§ DIRECTIONS FOR THIS TASK
Write out exactly, and only, the lines below from the line with "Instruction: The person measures" through the line with "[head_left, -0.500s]"; pictures do not belong in the copy.

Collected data
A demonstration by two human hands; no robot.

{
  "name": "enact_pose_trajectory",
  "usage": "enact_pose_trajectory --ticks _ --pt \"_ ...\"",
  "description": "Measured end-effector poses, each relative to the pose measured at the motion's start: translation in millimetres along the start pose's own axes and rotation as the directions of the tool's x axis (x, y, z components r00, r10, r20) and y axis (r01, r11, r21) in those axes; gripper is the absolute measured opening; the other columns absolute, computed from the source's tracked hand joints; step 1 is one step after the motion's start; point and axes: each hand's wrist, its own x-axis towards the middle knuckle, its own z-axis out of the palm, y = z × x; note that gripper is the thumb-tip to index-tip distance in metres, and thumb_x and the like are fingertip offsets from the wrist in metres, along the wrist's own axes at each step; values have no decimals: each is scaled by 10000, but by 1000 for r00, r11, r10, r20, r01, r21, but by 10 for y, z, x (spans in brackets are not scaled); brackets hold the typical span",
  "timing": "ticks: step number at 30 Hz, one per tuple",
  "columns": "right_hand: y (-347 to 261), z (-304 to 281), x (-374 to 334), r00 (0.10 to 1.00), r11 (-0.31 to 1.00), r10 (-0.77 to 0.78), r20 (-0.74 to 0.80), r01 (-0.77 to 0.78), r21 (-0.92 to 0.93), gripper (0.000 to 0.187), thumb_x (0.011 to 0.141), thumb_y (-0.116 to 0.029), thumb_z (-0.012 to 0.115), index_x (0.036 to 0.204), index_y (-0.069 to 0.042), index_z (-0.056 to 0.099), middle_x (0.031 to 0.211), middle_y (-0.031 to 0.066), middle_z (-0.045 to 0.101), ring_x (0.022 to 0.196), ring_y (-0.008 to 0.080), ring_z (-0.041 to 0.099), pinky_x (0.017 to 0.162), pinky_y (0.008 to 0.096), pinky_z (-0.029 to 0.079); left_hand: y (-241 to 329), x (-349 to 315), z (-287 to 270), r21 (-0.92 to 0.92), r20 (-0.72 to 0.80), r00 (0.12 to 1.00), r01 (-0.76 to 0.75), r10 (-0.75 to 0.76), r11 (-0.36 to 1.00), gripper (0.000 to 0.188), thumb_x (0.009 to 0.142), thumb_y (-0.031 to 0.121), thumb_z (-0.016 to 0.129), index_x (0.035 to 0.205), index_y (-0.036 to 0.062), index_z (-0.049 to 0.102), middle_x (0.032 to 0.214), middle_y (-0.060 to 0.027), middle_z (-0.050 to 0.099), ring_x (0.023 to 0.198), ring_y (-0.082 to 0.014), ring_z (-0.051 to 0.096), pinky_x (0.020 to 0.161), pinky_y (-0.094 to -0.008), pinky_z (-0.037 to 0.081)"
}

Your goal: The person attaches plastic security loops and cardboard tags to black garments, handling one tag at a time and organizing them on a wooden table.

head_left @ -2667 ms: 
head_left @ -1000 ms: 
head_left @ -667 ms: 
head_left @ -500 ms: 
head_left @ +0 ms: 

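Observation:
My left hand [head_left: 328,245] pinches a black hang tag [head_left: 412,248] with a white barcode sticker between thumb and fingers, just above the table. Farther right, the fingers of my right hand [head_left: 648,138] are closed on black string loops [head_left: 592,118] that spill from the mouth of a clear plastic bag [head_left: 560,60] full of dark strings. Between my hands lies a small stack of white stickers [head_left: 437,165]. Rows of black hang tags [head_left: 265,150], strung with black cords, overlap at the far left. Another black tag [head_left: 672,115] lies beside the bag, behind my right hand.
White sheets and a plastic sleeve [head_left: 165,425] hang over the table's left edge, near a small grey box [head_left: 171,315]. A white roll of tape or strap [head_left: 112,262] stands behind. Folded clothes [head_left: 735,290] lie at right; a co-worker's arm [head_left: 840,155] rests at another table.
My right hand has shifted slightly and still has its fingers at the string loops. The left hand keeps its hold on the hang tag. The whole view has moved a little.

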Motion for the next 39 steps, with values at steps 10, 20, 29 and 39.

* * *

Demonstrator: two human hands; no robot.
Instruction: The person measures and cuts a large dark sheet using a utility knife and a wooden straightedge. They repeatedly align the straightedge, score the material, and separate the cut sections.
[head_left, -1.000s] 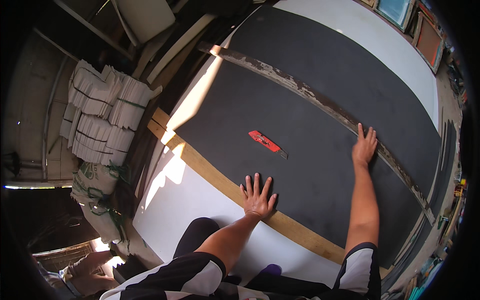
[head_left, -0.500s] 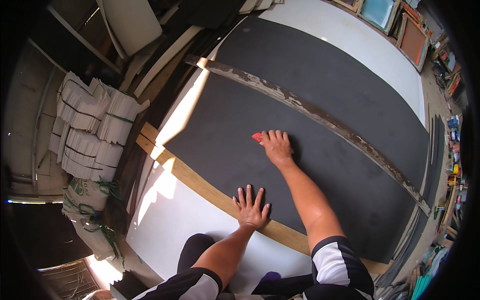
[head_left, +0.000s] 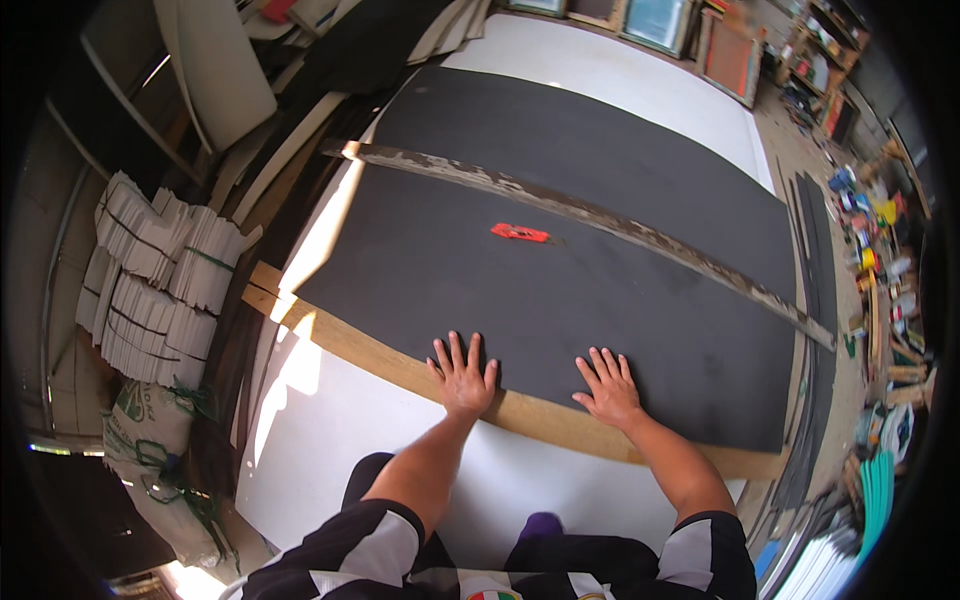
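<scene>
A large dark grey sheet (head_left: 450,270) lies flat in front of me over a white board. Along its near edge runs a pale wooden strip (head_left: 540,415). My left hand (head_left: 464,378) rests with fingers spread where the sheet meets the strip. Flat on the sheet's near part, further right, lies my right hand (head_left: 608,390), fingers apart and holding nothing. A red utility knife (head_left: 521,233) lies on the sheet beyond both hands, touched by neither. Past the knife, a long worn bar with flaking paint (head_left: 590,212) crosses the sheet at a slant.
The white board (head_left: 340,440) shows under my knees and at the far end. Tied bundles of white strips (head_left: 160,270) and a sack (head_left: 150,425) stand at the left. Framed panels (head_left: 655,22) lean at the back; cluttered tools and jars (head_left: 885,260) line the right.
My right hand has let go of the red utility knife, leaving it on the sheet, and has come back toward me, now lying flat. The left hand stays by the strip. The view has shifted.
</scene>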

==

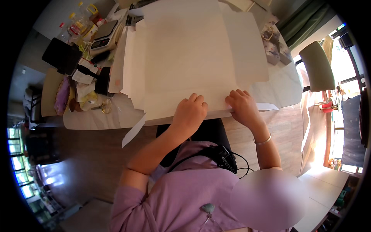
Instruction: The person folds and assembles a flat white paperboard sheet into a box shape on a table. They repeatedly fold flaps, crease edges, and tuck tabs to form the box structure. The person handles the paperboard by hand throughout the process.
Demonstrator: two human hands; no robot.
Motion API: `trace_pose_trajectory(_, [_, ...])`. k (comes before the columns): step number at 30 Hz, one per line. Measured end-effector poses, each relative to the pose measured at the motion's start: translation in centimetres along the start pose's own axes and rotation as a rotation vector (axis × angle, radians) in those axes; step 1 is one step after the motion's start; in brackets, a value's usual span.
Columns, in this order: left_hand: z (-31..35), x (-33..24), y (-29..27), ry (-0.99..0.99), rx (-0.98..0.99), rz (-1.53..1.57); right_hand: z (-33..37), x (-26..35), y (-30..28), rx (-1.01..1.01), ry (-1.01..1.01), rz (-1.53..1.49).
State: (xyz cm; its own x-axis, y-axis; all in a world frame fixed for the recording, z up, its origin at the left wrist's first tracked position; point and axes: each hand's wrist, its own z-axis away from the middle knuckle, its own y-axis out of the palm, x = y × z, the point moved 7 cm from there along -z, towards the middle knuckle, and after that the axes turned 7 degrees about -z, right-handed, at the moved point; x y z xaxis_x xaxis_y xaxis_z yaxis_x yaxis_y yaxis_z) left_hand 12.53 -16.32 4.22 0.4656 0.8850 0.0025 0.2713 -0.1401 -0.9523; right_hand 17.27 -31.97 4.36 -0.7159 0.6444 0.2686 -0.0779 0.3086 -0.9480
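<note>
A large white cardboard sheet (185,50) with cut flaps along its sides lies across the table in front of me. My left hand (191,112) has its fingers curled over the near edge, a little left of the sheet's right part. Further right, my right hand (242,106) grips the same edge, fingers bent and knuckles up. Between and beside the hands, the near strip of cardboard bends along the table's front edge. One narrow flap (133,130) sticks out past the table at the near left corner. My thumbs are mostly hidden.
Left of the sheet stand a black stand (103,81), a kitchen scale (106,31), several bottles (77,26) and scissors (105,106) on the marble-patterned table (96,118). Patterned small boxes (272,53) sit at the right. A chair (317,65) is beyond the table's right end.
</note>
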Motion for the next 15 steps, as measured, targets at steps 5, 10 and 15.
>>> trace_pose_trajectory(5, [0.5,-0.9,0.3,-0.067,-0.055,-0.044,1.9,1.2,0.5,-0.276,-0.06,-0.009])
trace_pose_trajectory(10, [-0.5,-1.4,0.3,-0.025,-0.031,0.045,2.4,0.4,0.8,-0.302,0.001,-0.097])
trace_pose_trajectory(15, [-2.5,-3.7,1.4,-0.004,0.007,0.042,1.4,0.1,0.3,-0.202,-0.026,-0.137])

§ WRITTEN SOLUTION
Instruction: The person measures and cuts a large dark sheet using a utility knife and a wooden straightedge. They repeatedly align the straightedge, score the material, and separate the cut sections.
[head_left, -1.000s] 
[head_left, -0.500s] 

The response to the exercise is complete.